= GIVEN RECORDS =
________________

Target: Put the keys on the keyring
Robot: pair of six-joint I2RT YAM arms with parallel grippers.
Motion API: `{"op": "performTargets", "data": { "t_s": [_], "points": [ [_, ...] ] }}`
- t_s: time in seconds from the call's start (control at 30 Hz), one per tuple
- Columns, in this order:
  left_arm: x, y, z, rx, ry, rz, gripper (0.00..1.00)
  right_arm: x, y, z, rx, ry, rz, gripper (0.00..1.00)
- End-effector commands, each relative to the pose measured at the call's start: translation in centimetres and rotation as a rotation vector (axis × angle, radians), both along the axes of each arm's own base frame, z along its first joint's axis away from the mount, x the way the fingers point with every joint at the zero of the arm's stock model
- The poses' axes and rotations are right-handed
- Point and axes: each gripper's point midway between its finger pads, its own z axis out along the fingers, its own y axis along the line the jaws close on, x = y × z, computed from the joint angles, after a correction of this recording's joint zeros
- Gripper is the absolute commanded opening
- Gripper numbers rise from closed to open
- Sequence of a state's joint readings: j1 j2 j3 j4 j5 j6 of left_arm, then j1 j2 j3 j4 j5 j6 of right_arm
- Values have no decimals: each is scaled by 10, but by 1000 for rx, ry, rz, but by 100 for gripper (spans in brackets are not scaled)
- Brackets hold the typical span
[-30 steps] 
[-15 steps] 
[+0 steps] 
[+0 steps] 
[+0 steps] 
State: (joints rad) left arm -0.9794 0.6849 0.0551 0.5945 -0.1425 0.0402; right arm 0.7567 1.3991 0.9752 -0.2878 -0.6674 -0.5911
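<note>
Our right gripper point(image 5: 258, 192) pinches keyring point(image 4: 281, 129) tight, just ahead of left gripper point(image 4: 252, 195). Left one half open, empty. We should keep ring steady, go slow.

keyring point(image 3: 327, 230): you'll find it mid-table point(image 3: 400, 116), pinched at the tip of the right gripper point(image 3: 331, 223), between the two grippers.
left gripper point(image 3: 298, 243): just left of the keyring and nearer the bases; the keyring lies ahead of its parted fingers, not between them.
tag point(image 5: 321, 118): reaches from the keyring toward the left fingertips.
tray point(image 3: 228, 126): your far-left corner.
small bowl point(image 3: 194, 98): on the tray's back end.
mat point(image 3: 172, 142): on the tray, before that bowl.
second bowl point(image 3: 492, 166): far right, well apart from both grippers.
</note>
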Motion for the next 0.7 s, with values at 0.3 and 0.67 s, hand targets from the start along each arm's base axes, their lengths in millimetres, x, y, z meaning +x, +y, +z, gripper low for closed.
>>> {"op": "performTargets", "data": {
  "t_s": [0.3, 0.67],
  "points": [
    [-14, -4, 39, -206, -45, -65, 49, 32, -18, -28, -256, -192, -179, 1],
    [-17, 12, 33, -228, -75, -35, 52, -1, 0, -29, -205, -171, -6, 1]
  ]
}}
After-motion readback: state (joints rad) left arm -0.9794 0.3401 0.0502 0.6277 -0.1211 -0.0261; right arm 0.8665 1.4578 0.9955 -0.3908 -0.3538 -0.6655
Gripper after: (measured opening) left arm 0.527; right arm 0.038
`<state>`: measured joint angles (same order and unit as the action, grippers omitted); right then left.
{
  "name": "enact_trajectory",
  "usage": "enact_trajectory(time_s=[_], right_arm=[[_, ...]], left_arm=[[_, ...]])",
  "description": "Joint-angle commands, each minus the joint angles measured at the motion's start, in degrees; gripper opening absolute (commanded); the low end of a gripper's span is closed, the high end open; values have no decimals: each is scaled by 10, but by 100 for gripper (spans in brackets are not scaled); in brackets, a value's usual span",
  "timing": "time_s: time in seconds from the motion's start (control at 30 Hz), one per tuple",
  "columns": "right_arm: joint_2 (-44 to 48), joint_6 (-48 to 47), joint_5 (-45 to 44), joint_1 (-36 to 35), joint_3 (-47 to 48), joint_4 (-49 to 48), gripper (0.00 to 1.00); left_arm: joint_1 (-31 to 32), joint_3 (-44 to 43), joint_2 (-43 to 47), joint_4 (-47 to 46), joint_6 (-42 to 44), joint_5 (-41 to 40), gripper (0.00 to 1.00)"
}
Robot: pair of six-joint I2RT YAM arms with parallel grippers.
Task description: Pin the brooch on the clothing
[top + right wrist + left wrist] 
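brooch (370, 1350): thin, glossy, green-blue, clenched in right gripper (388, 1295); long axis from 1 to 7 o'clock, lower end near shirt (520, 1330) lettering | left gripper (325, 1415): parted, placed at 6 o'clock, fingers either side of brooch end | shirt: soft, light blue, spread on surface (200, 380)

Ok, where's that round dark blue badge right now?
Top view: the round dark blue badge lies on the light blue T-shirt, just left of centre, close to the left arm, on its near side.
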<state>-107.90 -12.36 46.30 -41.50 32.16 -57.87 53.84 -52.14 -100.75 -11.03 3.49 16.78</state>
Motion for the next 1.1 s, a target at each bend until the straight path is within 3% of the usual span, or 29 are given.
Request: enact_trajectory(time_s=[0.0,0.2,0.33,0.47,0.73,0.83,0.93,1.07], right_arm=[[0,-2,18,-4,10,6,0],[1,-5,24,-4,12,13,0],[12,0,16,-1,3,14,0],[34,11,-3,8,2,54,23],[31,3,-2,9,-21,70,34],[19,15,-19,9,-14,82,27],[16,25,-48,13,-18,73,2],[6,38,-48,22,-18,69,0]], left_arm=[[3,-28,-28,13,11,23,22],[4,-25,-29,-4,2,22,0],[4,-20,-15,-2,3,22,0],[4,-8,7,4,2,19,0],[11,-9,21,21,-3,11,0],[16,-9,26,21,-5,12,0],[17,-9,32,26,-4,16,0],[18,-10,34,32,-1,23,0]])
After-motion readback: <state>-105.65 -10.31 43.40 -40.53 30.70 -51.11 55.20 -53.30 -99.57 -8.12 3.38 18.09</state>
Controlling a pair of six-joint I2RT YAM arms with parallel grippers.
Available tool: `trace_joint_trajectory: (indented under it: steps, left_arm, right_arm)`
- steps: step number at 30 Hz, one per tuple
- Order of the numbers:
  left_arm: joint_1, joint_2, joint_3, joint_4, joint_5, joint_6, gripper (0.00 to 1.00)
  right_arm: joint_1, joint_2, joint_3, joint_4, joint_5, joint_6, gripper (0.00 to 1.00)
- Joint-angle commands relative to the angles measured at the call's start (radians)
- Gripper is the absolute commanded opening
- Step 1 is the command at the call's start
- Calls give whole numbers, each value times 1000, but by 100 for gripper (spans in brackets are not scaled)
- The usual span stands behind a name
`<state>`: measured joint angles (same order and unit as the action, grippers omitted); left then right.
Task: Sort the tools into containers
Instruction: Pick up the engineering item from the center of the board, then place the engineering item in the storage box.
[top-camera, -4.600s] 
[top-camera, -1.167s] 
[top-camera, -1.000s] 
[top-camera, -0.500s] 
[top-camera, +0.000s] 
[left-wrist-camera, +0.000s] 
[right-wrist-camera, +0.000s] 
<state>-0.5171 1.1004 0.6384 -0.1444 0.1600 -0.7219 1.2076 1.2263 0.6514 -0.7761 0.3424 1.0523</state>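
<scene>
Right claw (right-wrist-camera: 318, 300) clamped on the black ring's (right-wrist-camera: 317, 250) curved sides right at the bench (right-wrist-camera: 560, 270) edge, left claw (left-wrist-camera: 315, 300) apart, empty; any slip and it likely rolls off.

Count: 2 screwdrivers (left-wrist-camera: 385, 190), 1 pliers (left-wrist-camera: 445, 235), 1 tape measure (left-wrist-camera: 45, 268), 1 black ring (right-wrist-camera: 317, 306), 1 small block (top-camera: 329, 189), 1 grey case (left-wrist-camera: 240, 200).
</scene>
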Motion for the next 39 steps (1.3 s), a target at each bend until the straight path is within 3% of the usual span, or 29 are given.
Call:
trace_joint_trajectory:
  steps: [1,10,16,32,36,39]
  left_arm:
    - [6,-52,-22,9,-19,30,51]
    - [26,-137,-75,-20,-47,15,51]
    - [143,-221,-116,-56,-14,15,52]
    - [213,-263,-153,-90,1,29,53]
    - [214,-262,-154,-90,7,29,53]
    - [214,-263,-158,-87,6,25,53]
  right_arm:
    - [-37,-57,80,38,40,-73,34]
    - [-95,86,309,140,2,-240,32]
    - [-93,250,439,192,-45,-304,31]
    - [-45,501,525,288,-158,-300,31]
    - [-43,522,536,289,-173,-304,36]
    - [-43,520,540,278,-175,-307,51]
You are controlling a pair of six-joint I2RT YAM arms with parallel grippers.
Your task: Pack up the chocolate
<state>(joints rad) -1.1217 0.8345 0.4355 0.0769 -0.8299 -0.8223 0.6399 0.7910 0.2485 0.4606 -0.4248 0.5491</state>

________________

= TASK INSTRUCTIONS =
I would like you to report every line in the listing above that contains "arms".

= THE COMPLETED TASK =
Robot: pair of six-joint I2RT YAM arms with parallel grippers.
Robot: pair of six-joint I2RT YAM arms with parallel grippers.
Controlling a pair of six-joint I2RT YAM arms with parallel grippers.
You are controlling a pair of six-joint I2RT YAM arms with parallel grippers.

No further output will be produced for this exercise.